*** Opening of RECORDS SUPPLIED ***
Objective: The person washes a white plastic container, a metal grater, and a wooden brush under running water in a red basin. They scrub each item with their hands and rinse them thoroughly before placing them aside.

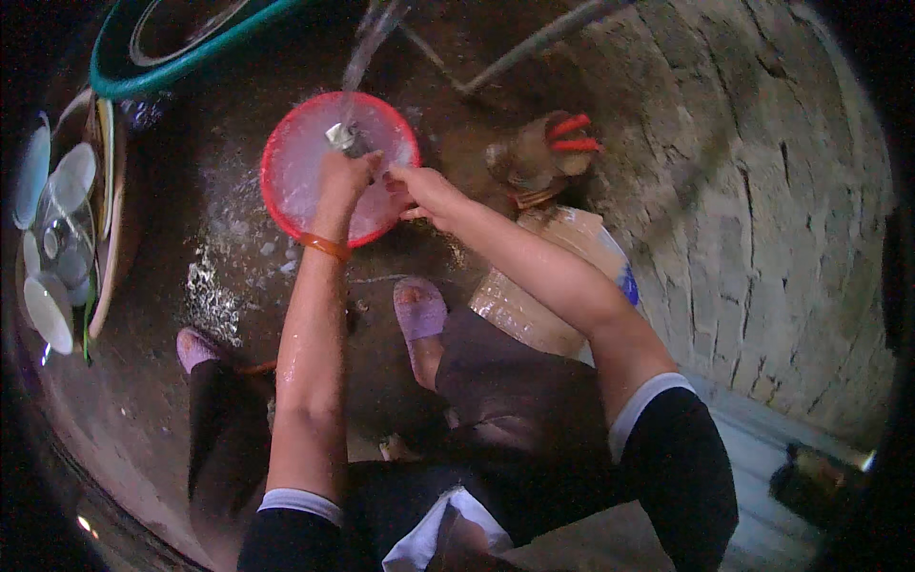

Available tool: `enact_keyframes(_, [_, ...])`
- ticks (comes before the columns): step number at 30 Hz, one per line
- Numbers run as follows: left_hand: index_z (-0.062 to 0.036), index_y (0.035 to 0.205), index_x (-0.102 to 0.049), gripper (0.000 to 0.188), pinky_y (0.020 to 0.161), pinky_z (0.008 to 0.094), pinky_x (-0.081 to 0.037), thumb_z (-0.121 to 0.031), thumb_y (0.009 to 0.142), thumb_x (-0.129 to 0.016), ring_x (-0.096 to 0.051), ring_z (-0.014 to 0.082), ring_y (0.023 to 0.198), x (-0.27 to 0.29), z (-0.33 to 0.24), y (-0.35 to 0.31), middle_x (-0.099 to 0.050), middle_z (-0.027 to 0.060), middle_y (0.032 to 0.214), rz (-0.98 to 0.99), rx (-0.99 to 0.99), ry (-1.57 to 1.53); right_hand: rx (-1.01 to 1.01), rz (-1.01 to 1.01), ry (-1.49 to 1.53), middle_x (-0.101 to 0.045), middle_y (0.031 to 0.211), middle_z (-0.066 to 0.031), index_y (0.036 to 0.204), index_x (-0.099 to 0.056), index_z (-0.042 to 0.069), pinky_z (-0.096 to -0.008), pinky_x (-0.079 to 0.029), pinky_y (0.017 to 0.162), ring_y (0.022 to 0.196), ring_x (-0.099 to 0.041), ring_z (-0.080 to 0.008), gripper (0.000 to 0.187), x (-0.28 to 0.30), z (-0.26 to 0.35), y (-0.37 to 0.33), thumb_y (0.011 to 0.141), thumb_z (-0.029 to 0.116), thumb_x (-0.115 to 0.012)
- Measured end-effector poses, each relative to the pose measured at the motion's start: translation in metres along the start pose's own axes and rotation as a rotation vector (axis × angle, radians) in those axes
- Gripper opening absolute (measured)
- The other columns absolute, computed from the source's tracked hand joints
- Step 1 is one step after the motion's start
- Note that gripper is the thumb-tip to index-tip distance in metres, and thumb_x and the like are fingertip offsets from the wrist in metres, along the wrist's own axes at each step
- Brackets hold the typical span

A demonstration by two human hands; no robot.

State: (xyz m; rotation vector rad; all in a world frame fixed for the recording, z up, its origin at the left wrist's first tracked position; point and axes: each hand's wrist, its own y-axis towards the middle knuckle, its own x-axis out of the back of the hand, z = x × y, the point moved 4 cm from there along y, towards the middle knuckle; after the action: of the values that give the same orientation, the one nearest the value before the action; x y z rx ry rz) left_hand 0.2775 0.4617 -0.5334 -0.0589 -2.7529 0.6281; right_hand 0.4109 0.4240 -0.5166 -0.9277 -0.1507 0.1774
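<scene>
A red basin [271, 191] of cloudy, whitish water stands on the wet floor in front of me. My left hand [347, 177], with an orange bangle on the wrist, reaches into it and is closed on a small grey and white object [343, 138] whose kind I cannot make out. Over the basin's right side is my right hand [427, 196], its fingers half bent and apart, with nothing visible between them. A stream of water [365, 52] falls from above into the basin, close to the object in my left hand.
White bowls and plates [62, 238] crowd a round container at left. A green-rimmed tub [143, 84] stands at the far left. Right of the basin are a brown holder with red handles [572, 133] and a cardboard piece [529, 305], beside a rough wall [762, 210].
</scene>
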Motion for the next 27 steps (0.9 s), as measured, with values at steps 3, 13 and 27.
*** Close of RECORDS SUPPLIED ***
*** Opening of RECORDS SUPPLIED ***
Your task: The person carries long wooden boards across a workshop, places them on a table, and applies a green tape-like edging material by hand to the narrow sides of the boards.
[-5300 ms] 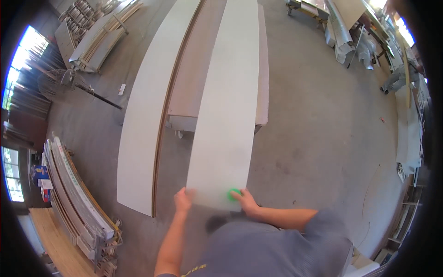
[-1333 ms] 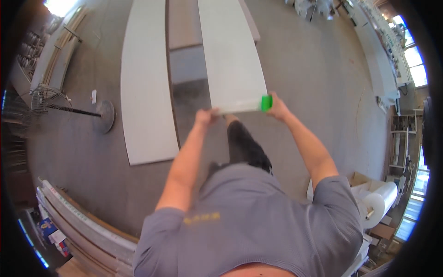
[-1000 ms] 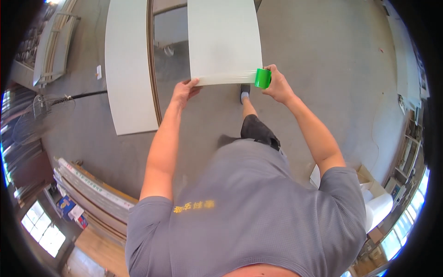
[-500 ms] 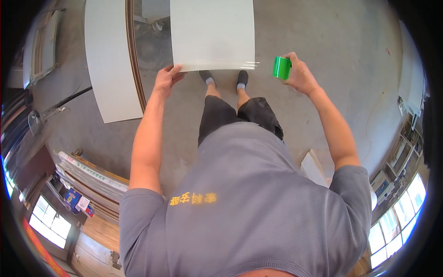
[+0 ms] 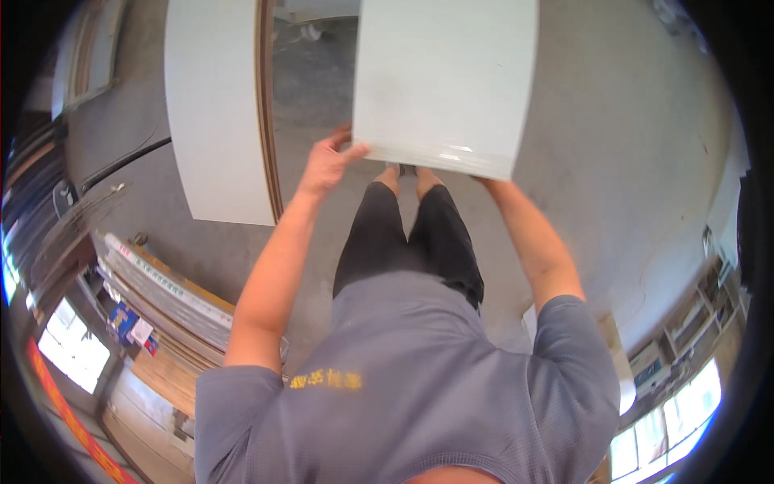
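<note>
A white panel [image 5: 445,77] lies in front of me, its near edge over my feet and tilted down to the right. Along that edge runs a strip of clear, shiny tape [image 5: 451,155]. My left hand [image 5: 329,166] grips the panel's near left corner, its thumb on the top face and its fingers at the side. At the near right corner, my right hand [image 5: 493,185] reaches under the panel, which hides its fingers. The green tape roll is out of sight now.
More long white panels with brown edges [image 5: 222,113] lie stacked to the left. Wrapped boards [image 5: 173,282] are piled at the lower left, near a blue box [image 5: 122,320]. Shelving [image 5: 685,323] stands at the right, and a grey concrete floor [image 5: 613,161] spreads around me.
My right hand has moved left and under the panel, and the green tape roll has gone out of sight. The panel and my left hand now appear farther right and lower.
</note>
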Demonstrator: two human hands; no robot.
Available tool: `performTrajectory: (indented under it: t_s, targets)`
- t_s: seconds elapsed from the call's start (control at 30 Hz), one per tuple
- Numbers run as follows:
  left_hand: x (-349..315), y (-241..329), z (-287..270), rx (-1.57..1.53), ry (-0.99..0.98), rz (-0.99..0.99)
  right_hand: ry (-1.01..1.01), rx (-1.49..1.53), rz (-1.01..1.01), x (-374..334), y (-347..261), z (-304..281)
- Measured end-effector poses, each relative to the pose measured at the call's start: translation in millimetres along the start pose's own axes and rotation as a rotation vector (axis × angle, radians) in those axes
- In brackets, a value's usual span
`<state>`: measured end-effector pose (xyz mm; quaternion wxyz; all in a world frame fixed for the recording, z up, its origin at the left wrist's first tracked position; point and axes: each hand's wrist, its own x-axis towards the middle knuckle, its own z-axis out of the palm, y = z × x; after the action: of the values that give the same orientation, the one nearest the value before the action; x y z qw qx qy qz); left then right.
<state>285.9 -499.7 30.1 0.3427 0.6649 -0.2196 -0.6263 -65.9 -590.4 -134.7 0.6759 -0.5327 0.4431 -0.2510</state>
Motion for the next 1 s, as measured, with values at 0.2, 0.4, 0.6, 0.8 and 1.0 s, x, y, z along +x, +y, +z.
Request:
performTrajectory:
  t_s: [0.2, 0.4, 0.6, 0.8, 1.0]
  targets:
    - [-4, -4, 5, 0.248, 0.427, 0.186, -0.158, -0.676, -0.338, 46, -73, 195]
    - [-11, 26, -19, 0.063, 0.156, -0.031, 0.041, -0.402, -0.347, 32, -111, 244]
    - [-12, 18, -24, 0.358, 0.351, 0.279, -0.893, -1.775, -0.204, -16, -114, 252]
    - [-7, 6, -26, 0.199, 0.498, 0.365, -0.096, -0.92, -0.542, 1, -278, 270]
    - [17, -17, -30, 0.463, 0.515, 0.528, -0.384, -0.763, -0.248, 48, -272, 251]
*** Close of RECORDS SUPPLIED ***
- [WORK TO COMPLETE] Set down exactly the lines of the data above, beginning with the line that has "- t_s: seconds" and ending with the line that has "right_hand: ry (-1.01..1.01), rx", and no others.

- [WORKED SOLUTION]
- t_s: seconds elapsed from the call's start (control at 30 Hz), one per tuple
- Numbers run as follows:
  left_hand: x (-349..315), y (-241..329), z (-287..270), rx (-1.57..1.53), ry (-0.99..0.98), rz (-0.99..0.99)
  right_hand: ry (-1.01..1.01), rx (-1.49..1.53), rz (-1.01..1.01), x (-374..334), y (-347..261), z (-304..281)

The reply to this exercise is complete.